After receiving her PhD, Roemer continued her time at UC as an assistant astronomer and conducted research at the University of Chicago's Yerkes Observatory. Roemer received the title of astronomer in 1957 at the US Naval Observatory in Flagstaff, Arizona. She began to gain traction for rediscovering comets by using a high definition 40-inch reflecting telescope to photograph and analyze nuclei. Her groundbreaking research led to the recovery of dozens of short period comets–comets that take less than 20 years to orbit the Sun. Scientists at the time did not have methods or equipment that could easily track short period comets around the Sun, and these comets would become “lost” once the distance became too great. Roemer found these lost comets by searching the area they were predicted to be as they rounded the Sun and detected faint movement relative to surrounding stars. This was no simple feat, as predicting the position and brightness of the comet was extremely difficult, especially for comets that had been missing for extended periods of time. Roemer's data and measurements of the brightness of these recovered comets at large distances has aided astronomers of her time and allowed for the tracking of many short period comets around the Sun until this day.

In 1965, she became the acting director at the US Naval Observatory. She was then hired by the University of Arizona in Tucson as an associate professor in the lunar and planetary laboratory in 1966, and promoted to full professor by 1969. In addition, she was asked to chair the committee that would set up UA's Department of Planetary Sciences in 1972. In 1980, while still a UA professor, she served as an astronomer at Tucson's Steward Observatory. She served at the observatory until 1997. Roemer finally retired in 1998 but continued her research on comets and asteroids as astronomer and professor emerita. On April 8, 2016, Roemer died in Tucson, Arizona.
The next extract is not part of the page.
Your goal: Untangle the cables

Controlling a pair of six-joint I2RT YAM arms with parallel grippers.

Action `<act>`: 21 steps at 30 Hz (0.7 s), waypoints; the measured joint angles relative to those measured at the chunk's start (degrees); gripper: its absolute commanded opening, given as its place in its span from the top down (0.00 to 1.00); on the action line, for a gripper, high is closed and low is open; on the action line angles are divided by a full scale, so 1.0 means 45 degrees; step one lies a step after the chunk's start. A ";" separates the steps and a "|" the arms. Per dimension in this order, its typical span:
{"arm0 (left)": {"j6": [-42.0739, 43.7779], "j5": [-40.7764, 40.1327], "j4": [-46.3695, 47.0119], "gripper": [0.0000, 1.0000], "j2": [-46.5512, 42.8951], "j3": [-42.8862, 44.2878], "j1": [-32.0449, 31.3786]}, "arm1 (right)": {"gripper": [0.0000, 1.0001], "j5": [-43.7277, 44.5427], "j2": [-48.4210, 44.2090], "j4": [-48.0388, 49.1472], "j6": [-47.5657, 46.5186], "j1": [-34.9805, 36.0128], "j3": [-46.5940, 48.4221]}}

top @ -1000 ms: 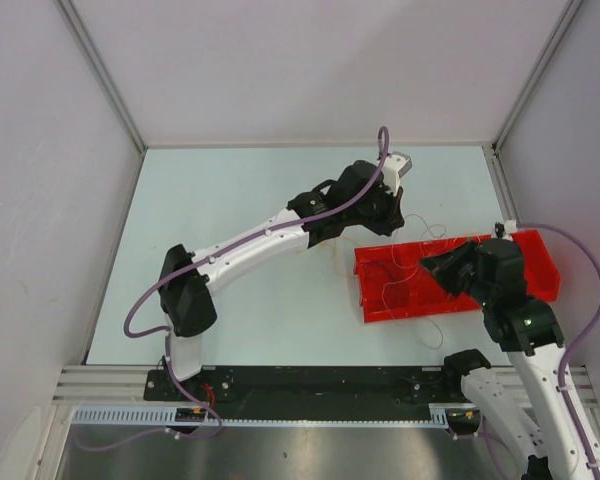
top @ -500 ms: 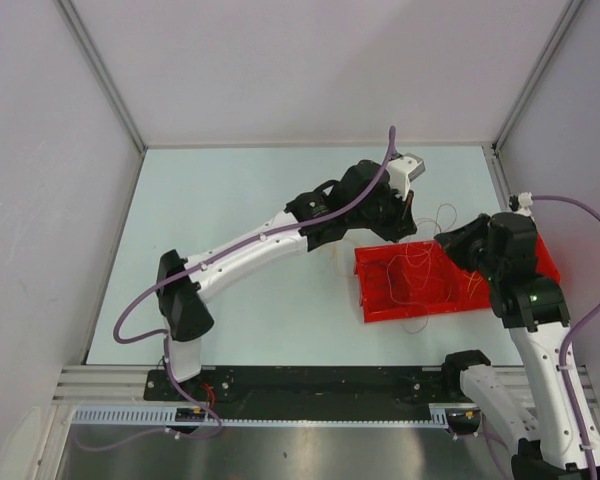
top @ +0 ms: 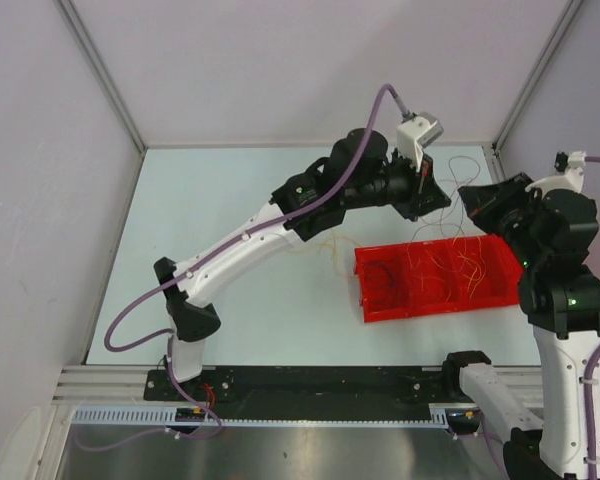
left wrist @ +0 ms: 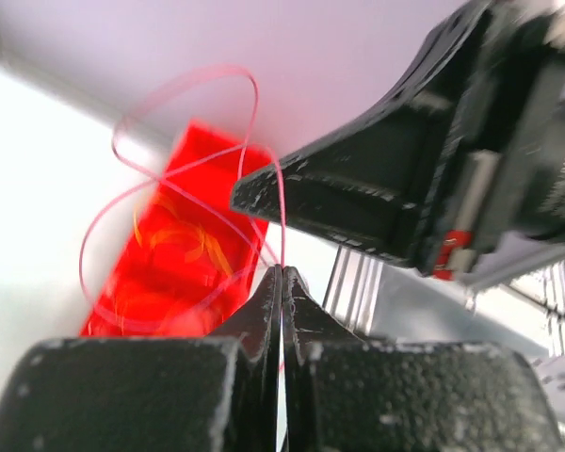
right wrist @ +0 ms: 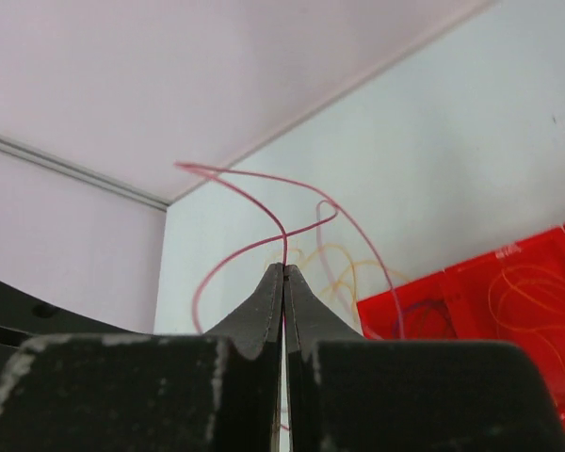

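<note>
The cables are thin red, orange and yellow loops; several lie in the red tray (top: 380, 290) and some hang above it (top: 448, 222). My left gripper (top: 427, 192) is raised over the tray's far edge and shut on a red cable (left wrist: 282, 226), pinched at its tips (left wrist: 282, 269). My right gripper (top: 470, 200) is close beside it, also raised, and shut on a red cable (right wrist: 284, 243) at its tips (right wrist: 284, 267). The red loops curl between the two grippers. A few yellow loops (top: 320, 246) lie on the table left of the tray.
The red tray (right wrist: 518, 273) has dividers and sits at the right of the pale table. Grey walls enclose the back and both sides. The right gripper's black body (left wrist: 405, 179) fills the left wrist view close by.
Both grippers have risen and moved toward the back, drawing cable loops up out of the tray. The right gripper has left the tray and swung up and to the right.
</note>
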 measured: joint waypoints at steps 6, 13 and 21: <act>0.0029 -0.0393 0.0418 1.00 0.0058 0.1647 0.0000 | 1.00 -0.0835 0.0923 0.0500 -0.0923 -0.0709 0.2045; 0.0039 -0.0656 0.0942 1.00 0.0160 0.1637 0.0000 | 1.00 -0.1433 0.2069 0.0612 -0.1608 -0.1880 0.3716; -0.0068 -0.0520 0.2161 1.00 0.0491 0.0345 0.0000 | 1.00 -0.2161 0.1967 0.0767 -0.1885 -0.2166 0.2560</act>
== International Astronomical Union ==
Roemer was noted as an exemplary member of the astronomy community and served on many astronomical commissions and organizations. She held various positions throughout the years, including president and vice-president of the International Astronomical Union's Commission 6 and Commission 20.
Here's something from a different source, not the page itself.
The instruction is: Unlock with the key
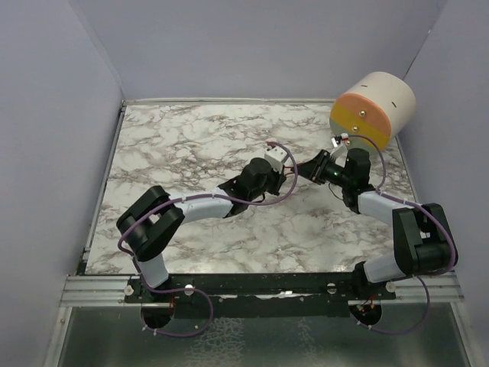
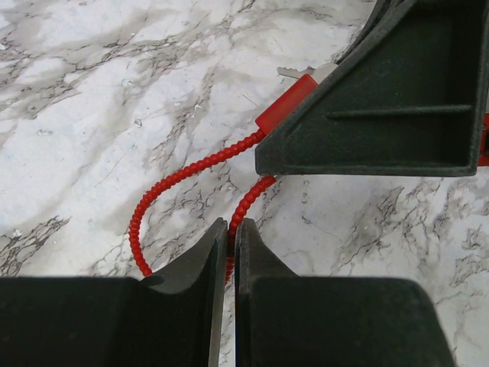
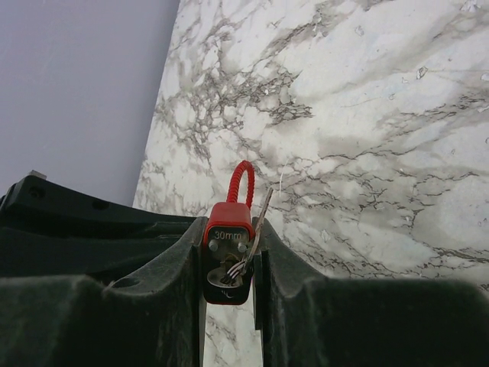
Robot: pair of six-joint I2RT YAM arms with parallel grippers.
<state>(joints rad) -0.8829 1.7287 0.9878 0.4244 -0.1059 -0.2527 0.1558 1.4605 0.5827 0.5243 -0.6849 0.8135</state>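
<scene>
A red padlock (image 3: 229, 245) marked 30mm, with a red cable shackle (image 3: 241, 182), sits between my right gripper's fingers (image 3: 231, 256). A silver key (image 3: 258, 222) on a ring lies pressed against the lock's side. My right gripper is shut on the padlock body. In the left wrist view the red cable (image 2: 183, 172) loops over the marble and my left gripper (image 2: 230, 229) is shut on it. The padlock's red body (image 2: 286, 103) pokes out from under the right gripper's finger (image 2: 382, 92). In the top view both grippers (image 1: 294, 170) meet mid-table.
A cream and orange cylinder (image 1: 372, 108) stands at the back right corner, just beyond the right arm (image 1: 359, 176). Grey walls close in the marble table (image 1: 191, 145) on three sides. A metal rail (image 1: 260, 284) runs along the near edge.
</scene>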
== Major accomplishments ==
In 1961, asteroid 1657 Roemera was named in her honor. She discovered the asteroid 1930 Lucifer on October 29, 1964, and the asteroid 1983 Bok on June 9, 1975. She also co-discovered Jupiter's moon Themisto with Charles T. Kowal in 1975. Themisto was lost soon after its discovery because it is an irregular moon of Jupiter. However, it was finally recovered in 2000. Throughout her career, Roemer detected the return of 79 periodic comets and computed the orbits of numerous comets and minor planets.

== Awards and recognition ==
Roemer received several awards and recognitions in the course of her lifetime and professional career. She was a recipient of the BA Gould Prize of the National Academy of Sciences, the NASA Special Award, and the Donohoe Lectureship of the Astronomical Society of the Pacific. In 1960, Mademoiselle Magazine honored her work with comets and named her one of its Ten Young Women of the Year. Roemer expressed her hope that her Mademoiselle Merit Award would encourage others to explore the field of astronomy in a letter to the manager of Women's News for Westinghouse.

== Death and legacy ==
Elizabeth Roemer was an active member of the astronomy community until her death in 2016. She became a member of the Friends of Lowell Observatory in 2006, as well as a member of the Percival Lowell Society. Before dying, she made a donation that created what is known as the Elizabeth Roemer Foundation Donation. The money was used to create an instrumentation fund in the Lowell Observatory Foundation, supporting the acquisition, development, maintenance of, and access to improved technologies and materials within the observatory's facilities. Her support created safe and effective organization and operation of the observatory's equipment and technology.